■ INSTRUCTIONS FOR THE TASK:
Where a record contains a picture, omit the picture and repeat the rest exactly.

START EXTRACTED INFORMATION

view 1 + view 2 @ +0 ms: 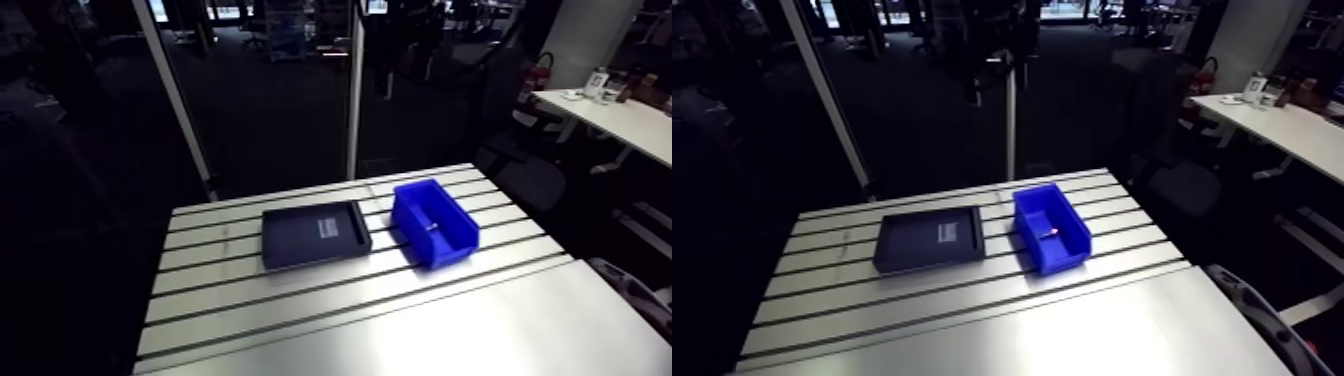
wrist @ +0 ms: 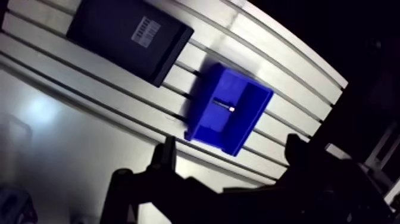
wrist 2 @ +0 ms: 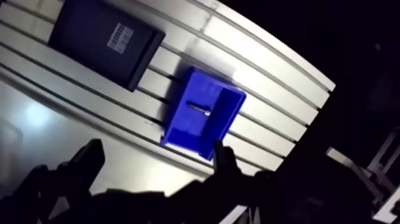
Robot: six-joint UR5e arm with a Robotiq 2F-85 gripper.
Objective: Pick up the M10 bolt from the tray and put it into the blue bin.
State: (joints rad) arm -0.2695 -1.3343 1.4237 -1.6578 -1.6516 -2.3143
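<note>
From my arm view, the slotted table point(image 1: 400, 320) carries two things side by side. On the left lies a flat dark tray point(image 1: 300, 245), square to the slots, with a pale label point(image 1: 328, 226) on the half of its face nearer the bin. Just to its right, close but with a strip of bare table between them, stands the blue bin point(image 1: 447, 250), upright and turned a little off the line of the slots. The M10 bolt point(image 2: 223, 105) lies inside that bin, on its floor near the middle; I read it as a thin dark shank with one bright end, lying flat. In the wrist view I see my hand point(image 2: 231, 143) well above the table, its two dark fingers point(image 2: 168, 152) spread wide with nothing pinched between them and touching nothing. The bin with the bolt sits ahead of the hand, roughly in line with the gap between the fingers, and the tray lies further ahead and off to one side
</note>
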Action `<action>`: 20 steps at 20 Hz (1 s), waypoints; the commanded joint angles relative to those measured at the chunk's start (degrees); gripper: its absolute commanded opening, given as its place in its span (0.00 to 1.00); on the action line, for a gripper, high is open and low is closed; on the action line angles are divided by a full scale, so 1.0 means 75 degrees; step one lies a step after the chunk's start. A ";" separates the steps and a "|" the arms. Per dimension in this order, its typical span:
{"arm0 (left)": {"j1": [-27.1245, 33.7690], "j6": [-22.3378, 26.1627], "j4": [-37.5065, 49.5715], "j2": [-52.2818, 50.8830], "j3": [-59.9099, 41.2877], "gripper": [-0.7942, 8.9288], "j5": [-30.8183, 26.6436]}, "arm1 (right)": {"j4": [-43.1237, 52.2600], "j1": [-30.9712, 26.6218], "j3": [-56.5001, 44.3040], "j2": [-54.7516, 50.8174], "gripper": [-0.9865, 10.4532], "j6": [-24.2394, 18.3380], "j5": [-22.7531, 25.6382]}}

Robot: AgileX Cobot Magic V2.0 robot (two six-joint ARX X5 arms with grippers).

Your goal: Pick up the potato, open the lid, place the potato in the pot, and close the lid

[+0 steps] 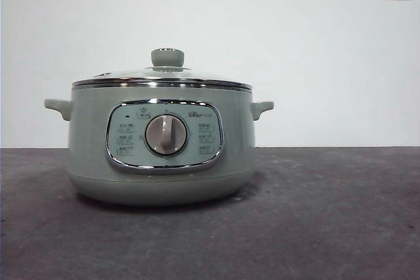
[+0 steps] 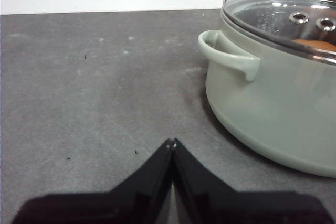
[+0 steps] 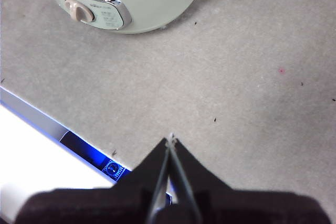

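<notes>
Front view: the pot (image 1: 161,152) stands alone on the table (image 1: 341,227) with the lid (image 1: 162,78) seated flat on its rim, which suggests the job is essentially finished; neither arm shows here. Left wrist view: an orange-brown patch under the glass looks like the potato (image 2: 316,45), already inside; the left gripper (image 2: 172,142), jaws pressed together and empty, hangs beside the pot's handle (image 2: 231,56), apart from it. Right wrist view: the right gripper (image 3: 170,140), also closed on nothing, waits well apart from the pot.

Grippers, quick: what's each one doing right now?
Left gripper: shut, holding nothing, beside the pot.
Right gripper: shut, holding nothing, above the table.
</notes>
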 commanded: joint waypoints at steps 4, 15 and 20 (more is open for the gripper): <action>0.0052 0.0055 -0.0192 -0.1064 -0.0341 0.08 -0.0087 | 0.0017 0.0012 -0.0067 0.0012 0.09 0.0058 0.0012; 0.0058 0.0067 -0.0230 -0.0778 -0.0341 0.08 -0.0087 | 0.0020 0.0012 -0.0064 0.0012 0.09 0.0058 0.0012; 0.0058 0.0067 -0.0233 -0.0545 -0.0341 0.08 -0.0085 | 0.0085 -0.0259 -0.0079 -0.0213 0.09 0.0055 0.0265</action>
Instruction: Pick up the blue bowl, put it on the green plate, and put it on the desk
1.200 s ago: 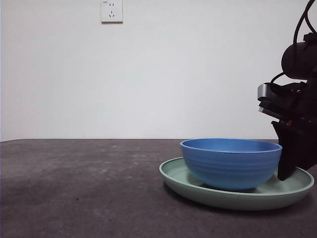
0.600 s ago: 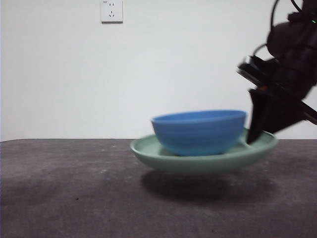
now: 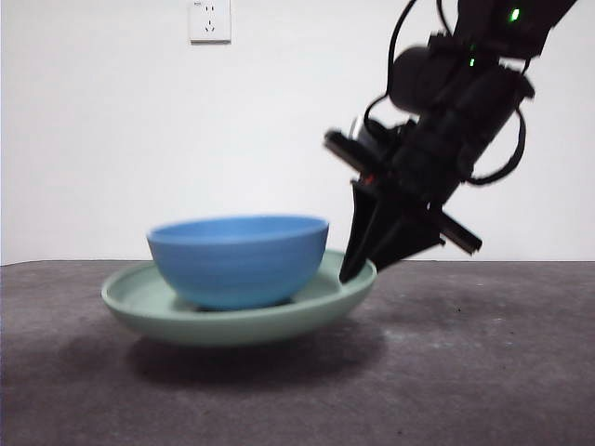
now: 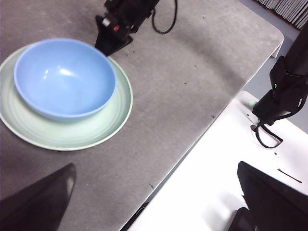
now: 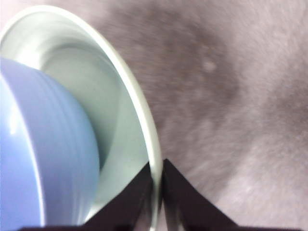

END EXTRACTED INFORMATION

■ SOLUTION TO THE EXERCISE:
view 1 + view 2 @ +0 ms: 
wrist @ +0 ms: 
wrist 2 @ +0 ms: 
Robot: six-joint UR5e arm with a Robotiq 2F-85 gripper.
Objective: Pick up the M10 bolt from the tray and put it into the blue bin.
State: (joints rad) arm -0.2695 -1.3343 1.4237 -1.6578 -1.6516 -2.3143
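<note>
From my arm view, the slotted table point(image 1: 400, 320) carries two things side by side. On the left lies a flat dark tray point(image 1: 300, 245), square to the slots, with a pale label point(image 1: 328, 226) on the half of its face nearer the bin. Just to its right, close but with a strip of bare table between them, stands the blue bin point(image 1: 447, 250), upright and turned a little off the line of the slots. The M10 bolt point(image 2: 223, 105) lies inside that bin, on its floor near the middle; I read it as a thin dark shank with one bright end, lying flat. In the wrist view I see my hand point(image 2: 231, 143) well above the table, its two dark fingers point(image 2: 168, 152) spread wide with nothing pinched between them and touching nothing. The bin with the bolt sits ahead of the hand, roughly in line with the gap between the fingers, and the tray lies further ahead and off to one side
</note>
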Action `<action>`: 20 steps at 20 Hz (1 s), waypoints; the commanded joint angles relative to those measured at the chunk's start (degrees); gripper: its absolute commanded opening, given as its place in its span (0.00 to 1.00); on the action line, for a gripper, high is open and low is closed; on the action line angles are divided by a full scale, so 1.0 means 75 degrees; step one lies a step after the chunk's start. A ";" separates the steps and a "|" the arms. Per dimension in this order, its typical span:
{"arm0 (left)": {"j1": [-27.1245, 33.7690], "j6": [-22.3378, 26.1627], "j4": [-37.5065, 49.5715], "j2": [-52.2818, 50.8830], "j3": [-59.9099, 41.2877], "gripper": [-0.7942, 8.9288], "j5": [-30.8183, 26.6436]}, "arm1 (right)": {"j4": [-43.1237, 52.2600], "j1": [-30.9712, 26.6218], "j3": [-56.5001, 44.3040], "j2": [-54.7516, 50.8174], "gripper": [-0.9865, 10.4532], "j6": [-24.2394, 18.3380], "j5": [-22.7531, 25.6382]}}

Robot: AgileX Cobot Magic V2.0 robot (two six-joint ARX X5 arms with grippers).

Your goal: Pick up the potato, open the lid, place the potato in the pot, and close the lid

[+0 steps] 
[+0 steps] 
[+0 steps] 

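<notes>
Front view: the pot (image 1: 161,152) stands alone on the table (image 1: 341,227) with the lid (image 1: 162,78) seated flat on its rim, which suggests the job is essentially finished; neither arm shows here. Left wrist view: an orange-brown patch under the glass looks like the potato (image 2: 316,45), already inside; the left gripper (image 2: 172,142), jaws pressed together and empty, hangs beside the pot's handle (image 2: 231,56), apart from it. Right wrist view: the right gripper (image 3: 170,140), also closed on nothing, waits well apart from the pot.

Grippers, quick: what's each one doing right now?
Left gripper: shut, holding nothing, beside the pot.
Right gripper: shut, holding nothing, above the table.
</notes>
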 commanded: joint waypoints at steps 4, 15 and 20 (more is open for the gripper): <action>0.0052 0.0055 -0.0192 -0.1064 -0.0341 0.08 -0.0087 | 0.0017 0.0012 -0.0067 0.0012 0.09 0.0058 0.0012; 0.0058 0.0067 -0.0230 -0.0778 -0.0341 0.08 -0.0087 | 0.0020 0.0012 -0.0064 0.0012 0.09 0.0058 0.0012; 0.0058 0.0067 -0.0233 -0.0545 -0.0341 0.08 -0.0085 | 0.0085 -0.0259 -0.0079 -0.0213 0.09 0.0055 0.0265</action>
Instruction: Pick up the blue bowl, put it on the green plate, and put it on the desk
1.200 s ago: 
0.600 s ago: 
now: 
now: 
now: 

There's no more to the output.